Thursday, August 20, 2009

"I cook how I cook - heart and balls."

I feel like this quote from Hector really speaks to the character of this sixth season of 'Top Chef." The personalities are over-the-top across the board and I am going to assume the food will be as well - I guess that's why they chose Vegas, baby!



I have decided to step away from my previous recap blah blah blah for the sake of infusing this blog with something different. It's supposed to be a review, right? Not a regurgitation. That being said, the recap will remain, but in a more precise and snarky way. I hope you'll stick with me.



This season begins ambitiously with 17 chefs and the beloved mise-en-place (literally "putting in place") relay race. The winning team then moved onto a cook-off using the ingredient they worked with in the relay. Jen C. (who name-dropped Eric Ripert twice) wins $15,000 with her clam ceviche ('seh-veech,' in her words). People are impressed.



The elimination challenge is centered around creating a dish based on each chef's personal vice. What would yours be? Mine would be either reality tv (*ahem*) or some combination of potatoes, pasta, and cheese/cream. Delicious, right? Well, the chefs broke it down like this: 6 of them chose alcohol as a vice (and almost all of them spoke to a specific liquor), 8 chose a personality trait (procrastination and hot temper each coming up more than once - sounds like a great recipe for a reality cooking show...), and disappointingly (to me), only 3 chose food. You're freaking chefs!! But back to the challenge...they remain in their teams from the relay and cook against each other. The winning dish for each group gets judged for the win, and the same idea for the losing dish. Based on screen time and foreboding editing, you knew Kevin and Jen Z. were really going to be in the mix. Jen Z.'s first moment on screen has her declaring that she believes unpacking will bring bad luck...uh, whoops! Then she chooses to stuff her chile relleno (representing her hot temper) with seitan - a wheat gluten product often used as a substitute for meat or protein. I know! As Kevin said, "Nobody f#*@in' likes that stuff. It's yuck." While she thought this 'bold move' would set her apart from the other chefs, it backfires and the judges hate the way she cooks it. I guess bad meat product is worse than overcooked shellfish and chicken or deep-fried steak. Note to self...

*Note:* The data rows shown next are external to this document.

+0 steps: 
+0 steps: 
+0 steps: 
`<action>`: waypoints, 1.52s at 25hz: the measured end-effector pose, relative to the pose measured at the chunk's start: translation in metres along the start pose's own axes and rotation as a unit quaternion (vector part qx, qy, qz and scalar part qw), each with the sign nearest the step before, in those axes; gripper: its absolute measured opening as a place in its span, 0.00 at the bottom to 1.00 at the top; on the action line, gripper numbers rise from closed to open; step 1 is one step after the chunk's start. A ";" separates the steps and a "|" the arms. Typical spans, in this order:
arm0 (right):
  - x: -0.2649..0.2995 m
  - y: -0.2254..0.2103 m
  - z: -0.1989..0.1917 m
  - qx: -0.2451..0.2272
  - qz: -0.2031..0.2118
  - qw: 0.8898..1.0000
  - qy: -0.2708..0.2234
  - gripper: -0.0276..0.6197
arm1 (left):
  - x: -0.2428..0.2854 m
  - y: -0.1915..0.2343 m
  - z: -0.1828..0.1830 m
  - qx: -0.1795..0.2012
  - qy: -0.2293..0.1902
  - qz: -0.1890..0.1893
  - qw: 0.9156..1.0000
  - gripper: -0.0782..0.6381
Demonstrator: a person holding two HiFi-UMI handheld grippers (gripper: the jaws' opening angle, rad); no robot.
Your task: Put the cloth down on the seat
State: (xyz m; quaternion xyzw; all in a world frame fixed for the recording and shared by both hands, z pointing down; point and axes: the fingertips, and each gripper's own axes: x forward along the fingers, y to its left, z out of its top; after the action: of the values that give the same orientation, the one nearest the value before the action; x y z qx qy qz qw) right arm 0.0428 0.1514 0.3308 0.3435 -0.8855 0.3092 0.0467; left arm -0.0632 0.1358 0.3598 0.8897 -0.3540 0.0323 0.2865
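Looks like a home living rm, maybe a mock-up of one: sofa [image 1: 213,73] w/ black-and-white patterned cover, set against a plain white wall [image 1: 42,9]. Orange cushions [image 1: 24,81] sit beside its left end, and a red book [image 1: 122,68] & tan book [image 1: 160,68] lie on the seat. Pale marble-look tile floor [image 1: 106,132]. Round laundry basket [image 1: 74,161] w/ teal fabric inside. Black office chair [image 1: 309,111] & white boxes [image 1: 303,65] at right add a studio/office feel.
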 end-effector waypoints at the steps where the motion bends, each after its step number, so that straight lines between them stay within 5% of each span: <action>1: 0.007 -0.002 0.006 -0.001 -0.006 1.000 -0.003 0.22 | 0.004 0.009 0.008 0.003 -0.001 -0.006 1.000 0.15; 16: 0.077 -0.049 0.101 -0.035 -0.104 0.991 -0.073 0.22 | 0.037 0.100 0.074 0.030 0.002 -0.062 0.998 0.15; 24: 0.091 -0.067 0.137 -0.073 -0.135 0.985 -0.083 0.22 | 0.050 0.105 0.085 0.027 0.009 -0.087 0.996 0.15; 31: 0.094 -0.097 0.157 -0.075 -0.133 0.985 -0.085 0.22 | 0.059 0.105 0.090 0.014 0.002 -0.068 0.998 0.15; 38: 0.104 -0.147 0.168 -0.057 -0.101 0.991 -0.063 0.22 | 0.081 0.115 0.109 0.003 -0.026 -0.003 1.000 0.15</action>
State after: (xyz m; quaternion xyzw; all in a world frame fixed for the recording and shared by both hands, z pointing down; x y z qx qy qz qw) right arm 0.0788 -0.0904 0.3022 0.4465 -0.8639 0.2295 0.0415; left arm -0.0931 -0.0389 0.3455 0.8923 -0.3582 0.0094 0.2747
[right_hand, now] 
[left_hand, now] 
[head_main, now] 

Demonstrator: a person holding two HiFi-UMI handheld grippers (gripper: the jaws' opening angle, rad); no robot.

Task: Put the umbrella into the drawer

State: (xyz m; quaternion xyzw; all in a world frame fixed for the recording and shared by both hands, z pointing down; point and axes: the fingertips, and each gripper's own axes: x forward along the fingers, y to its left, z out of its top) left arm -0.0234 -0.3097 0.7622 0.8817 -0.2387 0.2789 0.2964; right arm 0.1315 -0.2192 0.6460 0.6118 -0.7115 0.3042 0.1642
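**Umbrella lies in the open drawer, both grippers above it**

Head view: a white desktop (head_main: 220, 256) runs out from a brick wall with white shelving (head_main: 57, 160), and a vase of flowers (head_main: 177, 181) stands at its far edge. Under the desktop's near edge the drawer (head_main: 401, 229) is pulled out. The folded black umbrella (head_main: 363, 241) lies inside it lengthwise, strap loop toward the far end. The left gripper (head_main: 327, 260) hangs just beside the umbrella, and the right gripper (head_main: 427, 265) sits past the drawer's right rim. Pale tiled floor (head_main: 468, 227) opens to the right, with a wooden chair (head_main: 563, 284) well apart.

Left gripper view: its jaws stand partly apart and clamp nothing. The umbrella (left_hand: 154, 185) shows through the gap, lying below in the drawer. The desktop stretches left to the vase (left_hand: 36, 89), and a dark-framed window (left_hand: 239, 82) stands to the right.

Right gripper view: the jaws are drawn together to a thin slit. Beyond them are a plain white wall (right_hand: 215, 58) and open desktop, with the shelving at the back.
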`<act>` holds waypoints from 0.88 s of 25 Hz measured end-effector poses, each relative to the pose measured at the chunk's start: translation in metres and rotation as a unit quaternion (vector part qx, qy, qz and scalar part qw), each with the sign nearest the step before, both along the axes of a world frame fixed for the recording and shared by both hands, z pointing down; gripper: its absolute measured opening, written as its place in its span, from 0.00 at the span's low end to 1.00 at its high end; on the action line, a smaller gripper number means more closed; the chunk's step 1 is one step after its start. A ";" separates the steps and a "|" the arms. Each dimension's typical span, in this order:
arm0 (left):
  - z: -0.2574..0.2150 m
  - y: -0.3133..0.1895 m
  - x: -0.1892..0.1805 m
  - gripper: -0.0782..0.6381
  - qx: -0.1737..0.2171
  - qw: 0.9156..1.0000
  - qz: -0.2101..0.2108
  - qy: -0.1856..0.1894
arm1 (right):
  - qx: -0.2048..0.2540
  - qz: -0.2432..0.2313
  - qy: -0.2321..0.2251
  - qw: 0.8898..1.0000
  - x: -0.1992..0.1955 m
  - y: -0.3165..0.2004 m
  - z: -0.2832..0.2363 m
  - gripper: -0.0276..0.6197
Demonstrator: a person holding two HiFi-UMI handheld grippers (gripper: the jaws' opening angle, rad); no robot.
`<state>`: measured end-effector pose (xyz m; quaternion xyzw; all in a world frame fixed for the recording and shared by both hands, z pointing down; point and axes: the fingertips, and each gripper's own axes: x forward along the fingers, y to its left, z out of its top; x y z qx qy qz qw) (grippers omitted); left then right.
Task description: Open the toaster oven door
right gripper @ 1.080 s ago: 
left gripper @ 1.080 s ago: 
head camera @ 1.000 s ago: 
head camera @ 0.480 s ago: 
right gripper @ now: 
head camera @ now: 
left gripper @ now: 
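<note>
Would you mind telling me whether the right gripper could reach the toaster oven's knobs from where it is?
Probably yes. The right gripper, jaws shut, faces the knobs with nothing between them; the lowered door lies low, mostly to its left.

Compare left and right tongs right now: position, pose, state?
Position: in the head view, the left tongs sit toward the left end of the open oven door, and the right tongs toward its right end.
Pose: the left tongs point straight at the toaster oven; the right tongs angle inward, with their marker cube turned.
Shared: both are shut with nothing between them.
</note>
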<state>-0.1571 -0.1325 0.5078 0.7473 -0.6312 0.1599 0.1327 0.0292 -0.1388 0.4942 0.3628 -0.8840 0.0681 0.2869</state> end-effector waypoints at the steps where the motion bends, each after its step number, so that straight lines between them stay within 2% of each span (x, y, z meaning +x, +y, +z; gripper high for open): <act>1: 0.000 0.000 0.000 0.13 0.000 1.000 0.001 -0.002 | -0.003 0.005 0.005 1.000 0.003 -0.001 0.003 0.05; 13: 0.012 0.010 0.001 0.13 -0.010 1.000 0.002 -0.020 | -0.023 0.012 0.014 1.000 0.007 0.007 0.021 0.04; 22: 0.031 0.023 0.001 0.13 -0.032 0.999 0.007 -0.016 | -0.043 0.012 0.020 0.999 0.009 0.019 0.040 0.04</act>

On a more exciting note, Kevin wins for his arctic char, though the editors led us to believe that his procrastination vice was going to trip him up. Sounds like it ended up being right on the yummy money. My personal front-runners are Kevin, the brothers, and Jen C. (self-proclaimed 'bitch in the kitchen'). Other bloggers keep talking about someone named Ashley that I can't even remember. All in all, I think we're in for a fun season, even without all of the Las Vegas gimmicks.



Now, the fun part you've all been waiting for...Top Chef by the Numbers!!!



5 - The number of times the M Resort was mentioned (do I smell a Top Chef Destination vacation?! The finale of the first season was also filmed in Vegas.)

4 - The number of ads for both the Glad Family of Products and the Toyota Prius - and Toyota isn't even sponsoring a prize! 4 is also the lucky number of times the producers let Jen Z. warn us that she's going down this episode.

3 - The number of misogynistic comments made by Mike Isabella. Classy.

2 - The number of times Eve let us know how terrible her shellfish dish was going to be. Way to throw us off the scent, guys!

1 - It only took one statement to let the viewers know (but apparently not the cheftestants) that Preeti's team was going to lose the relay race - lose like she's still shucking clams for the first leg while the blue team won. I bet she learns how to shuck a clam stat when she gets home.



I'll leave you with my favorite Wolfgang Puck quote of the evening (did I mention he was the guest judge for the elimination challenge?), outlining his thoughts on purees: "
People think you need the steak and you need some baby food with it." He also referred to a dish as looking like 'chicken testicles.' Haha.